◆ ACTIVITY ◆
Look through the entries below and report every line that has "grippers".

◆ INFORMATION SHOWN ◆
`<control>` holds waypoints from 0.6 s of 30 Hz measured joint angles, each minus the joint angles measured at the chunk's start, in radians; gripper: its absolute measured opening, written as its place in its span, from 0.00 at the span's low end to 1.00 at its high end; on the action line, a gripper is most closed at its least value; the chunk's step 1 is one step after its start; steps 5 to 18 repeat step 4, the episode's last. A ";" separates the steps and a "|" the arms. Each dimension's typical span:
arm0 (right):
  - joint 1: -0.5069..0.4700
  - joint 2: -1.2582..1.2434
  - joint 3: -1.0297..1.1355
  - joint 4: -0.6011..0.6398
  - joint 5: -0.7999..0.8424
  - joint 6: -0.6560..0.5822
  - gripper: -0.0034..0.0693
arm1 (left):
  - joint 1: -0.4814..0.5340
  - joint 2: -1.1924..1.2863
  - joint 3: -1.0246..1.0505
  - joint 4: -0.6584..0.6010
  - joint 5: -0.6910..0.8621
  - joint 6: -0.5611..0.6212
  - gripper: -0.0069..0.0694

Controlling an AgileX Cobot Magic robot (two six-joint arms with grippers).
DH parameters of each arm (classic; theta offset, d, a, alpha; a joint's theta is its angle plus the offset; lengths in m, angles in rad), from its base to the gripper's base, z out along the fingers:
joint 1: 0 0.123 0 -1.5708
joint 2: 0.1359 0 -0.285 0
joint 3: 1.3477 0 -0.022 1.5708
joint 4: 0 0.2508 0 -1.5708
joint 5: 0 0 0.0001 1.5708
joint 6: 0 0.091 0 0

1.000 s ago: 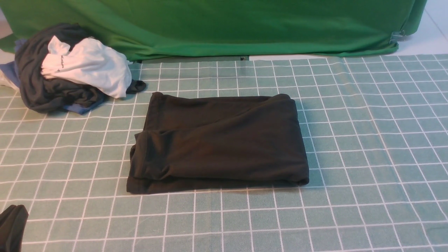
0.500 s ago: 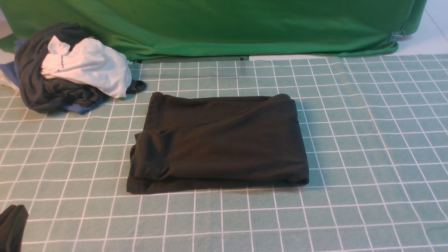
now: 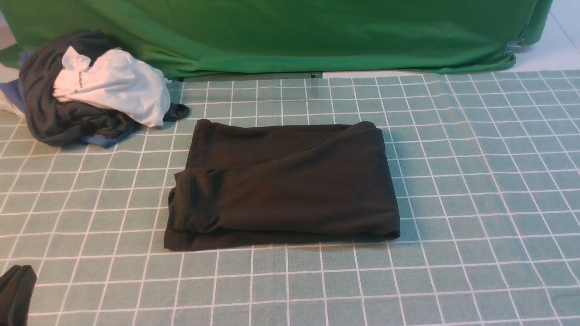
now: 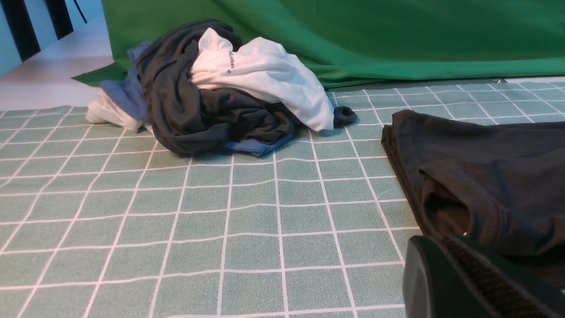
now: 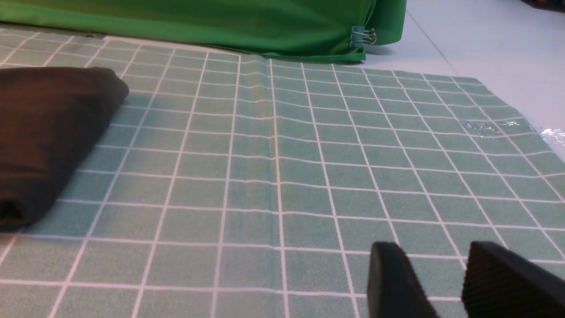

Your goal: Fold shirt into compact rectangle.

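Observation:
The black shirt (image 3: 285,181) lies folded into a rough rectangle in the middle of the checked cloth, its print and neck label hidden inside the folds. Its left edge shows layered hems in the left wrist view (image 4: 485,176), and its rounded right fold shows in the right wrist view (image 5: 48,132). My left gripper (image 3: 16,292) rests at the near left corner, apart from the shirt, fingers (image 4: 441,265) pressed together and empty. My right gripper (image 5: 435,254) is out of the front view; it hovers over bare cloth right of the shirt, slightly open and empty.
A heap of dark grey, white and blue garments (image 3: 86,90) sits at the back left, close to the shirt's far left corner. A bright green cloth (image 3: 290,31) hangs along the back, held by a metal clip (image 3: 514,46). The checked tablecloth (image 3: 476,181) covers the table.

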 joint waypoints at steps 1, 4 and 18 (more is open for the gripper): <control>0.000 0.000 0.000 0.000 0.000 0.000 0.38 | 0.000 0.000 0.000 0.000 0.000 0.000 0.11; 0.000 0.000 0.000 0.000 0.000 0.000 0.38 | 0.000 0.000 0.000 0.000 0.000 0.000 0.12; 0.000 0.000 0.000 0.000 0.000 0.000 0.38 | 0.000 0.000 0.000 0.000 0.000 0.000 0.12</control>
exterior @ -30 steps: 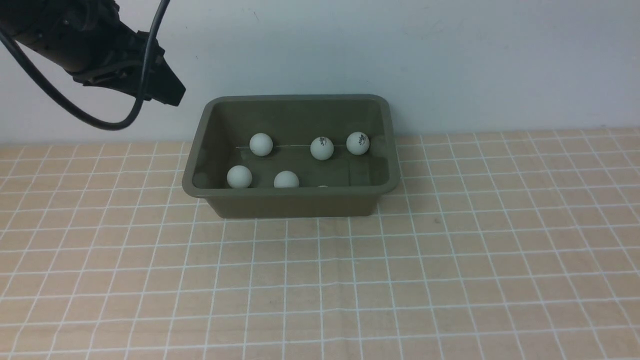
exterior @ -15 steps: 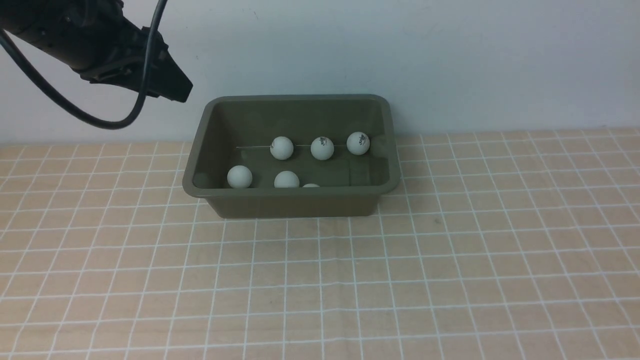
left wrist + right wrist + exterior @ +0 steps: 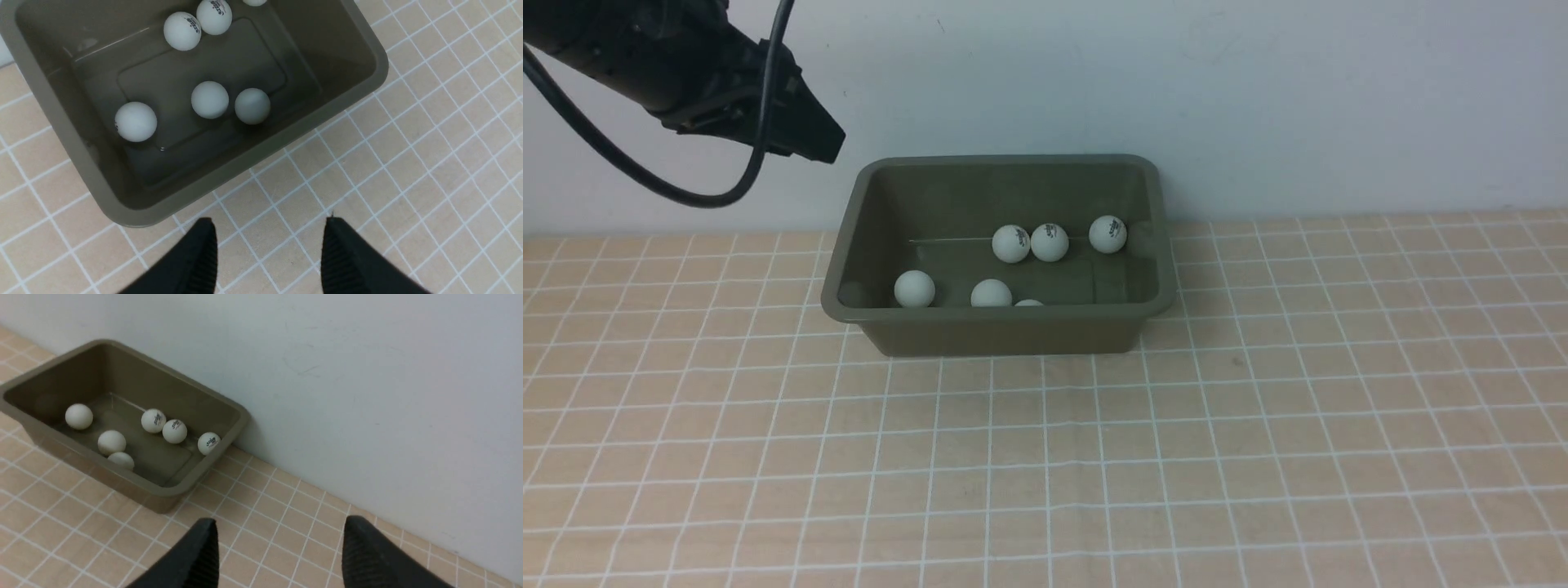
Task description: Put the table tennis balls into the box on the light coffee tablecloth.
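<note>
The olive-grey box (image 3: 996, 333) stands on the light coffee tablecloth (image 3: 1094, 457) against the back wall. Several white table tennis balls lie inside it. Two touching ones (image 3: 1011, 243) and a third (image 3: 1107, 233) are at the back; others (image 3: 914, 288) lie along the front wall. My left gripper (image 3: 823, 145) hangs high, just outside the box's left back corner. In the left wrist view it (image 3: 268, 223) is open and empty, with box (image 3: 327, 53) and balls (image 3: 209, 99) below. My right gripper (image 3: 281, 522) is open and empty, away from the box (image 3: 135, 381).
A pale wall (image 3: 1258, 98) rises right behind the box. A black cable (image 3: 686, 196) loops down from the left arm. Bare checked cloth stretches in front of and to the right of the box.
A ball at the back of the box rolled right until it touched its neighbour. The ball half hidden by the front wall shifted left. The left gripper moved slightly right and up.
</note>
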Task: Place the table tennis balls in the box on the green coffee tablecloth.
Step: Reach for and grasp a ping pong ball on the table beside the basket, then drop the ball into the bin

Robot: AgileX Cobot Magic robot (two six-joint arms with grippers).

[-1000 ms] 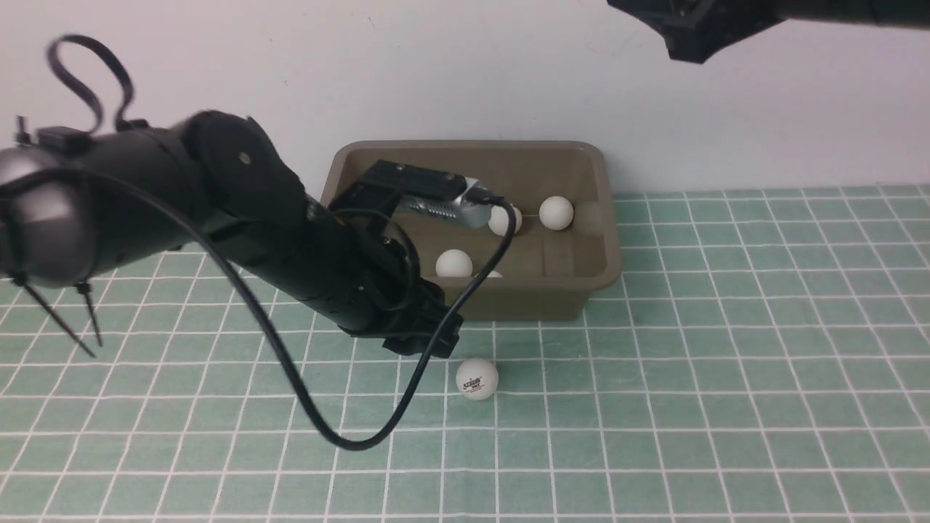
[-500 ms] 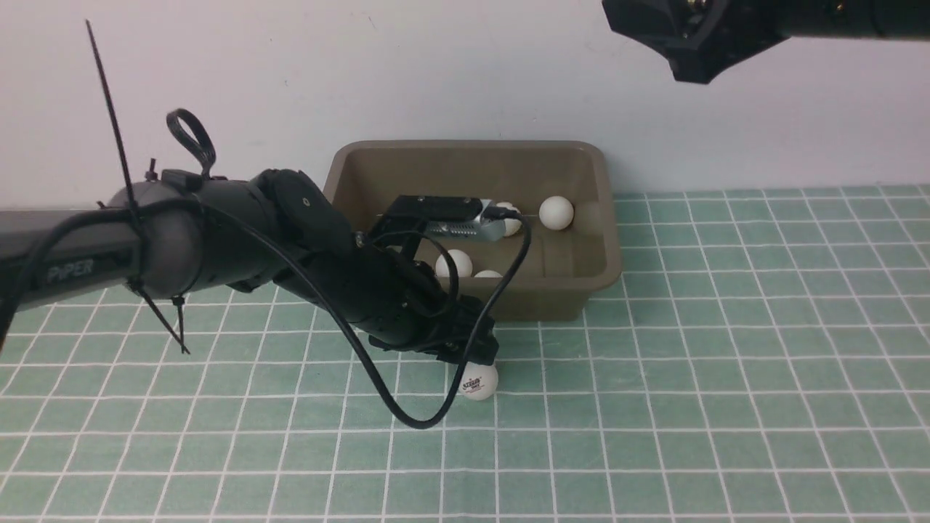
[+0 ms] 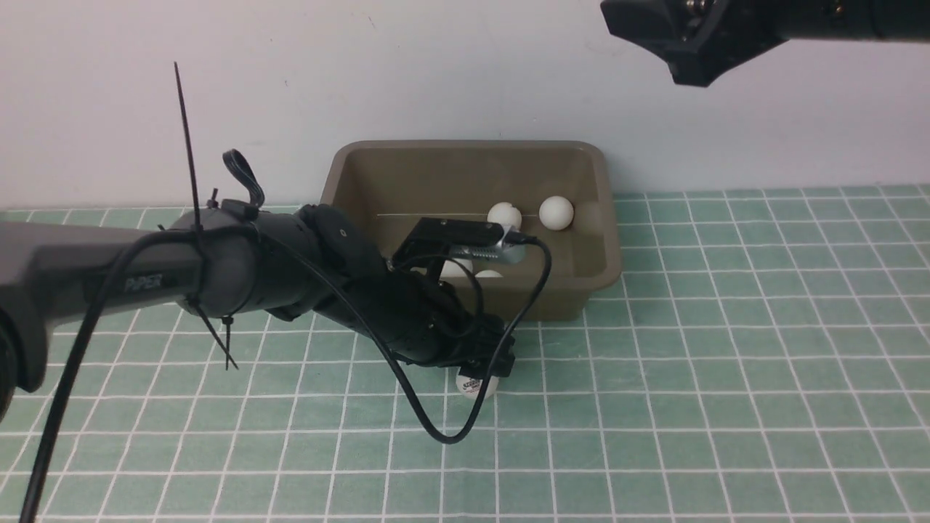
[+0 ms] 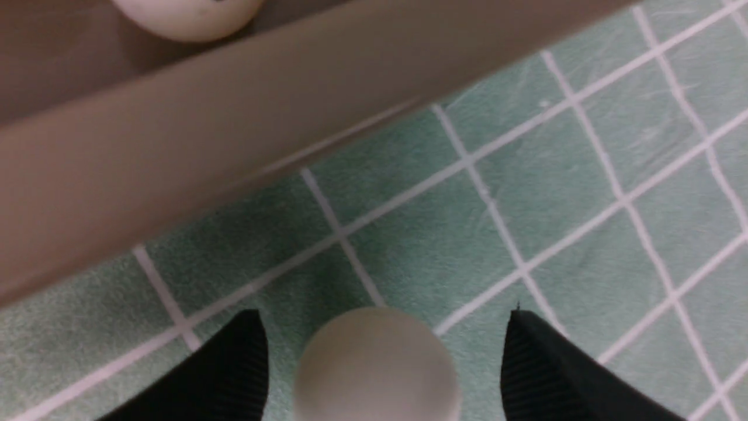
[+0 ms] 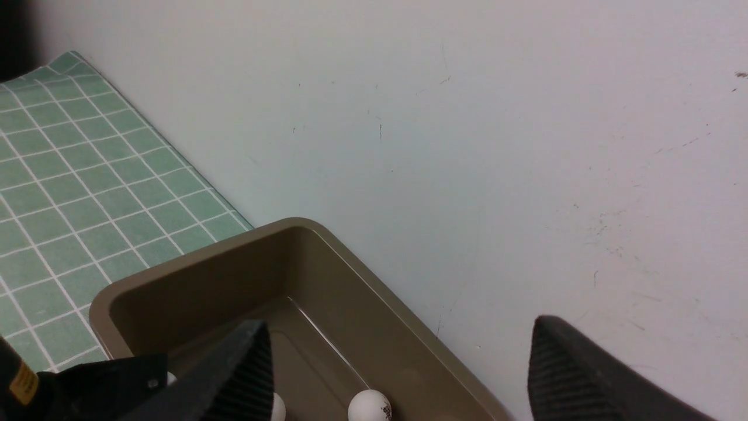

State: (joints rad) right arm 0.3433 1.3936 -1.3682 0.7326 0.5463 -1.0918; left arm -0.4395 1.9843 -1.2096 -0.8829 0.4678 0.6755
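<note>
A mint-green cloth (image 3: 726, 363) with a grid of thin white lines fills the lower two thirds of the front view. An olive-brown box (image 3: 607, 240) stands at the upper centre of the frame, at the far edge of the cloth and close to a pale wall (image 3: 218, 73).

Four white balls in the box (image 3: 556, 213) can be seen. Two lie side by side toward its back right. Two more lie near its front wall, partly hidden behind the wrist camera of the left arm (image 3: 254, 269).

That black arm reaches in from the left edge of the frame to the centre, and a black cable (image 3: 436, 428) loops below it. The left gripper (image 3: 485, 365) points down at the cloth just in front of the box.

One loose ball (image 3: 476, 388), with a small red-and-black logo, lies on the cloth directly under this gripper, just outside the box's front wall. In the left wrist view the ball sits between the two black fingers (image 4: 234, 374). The jaws are spread apart, with a strip of cloth showing on each side of the ball, so nothing is gripped.

The right gripper (image 5: 400, 323) hangs high in the upper right corner of the front view, well above the box. Its jaws are wide apart and hold nothing.
</note>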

◆ ANSWER FOR THIS EXERCISE ◆
Controlling an AgileX Cobot Magic robot (two six-joint arms with grippers).
Robot: AgileX Cobot Magic robot (two six-joint arms with grippers).

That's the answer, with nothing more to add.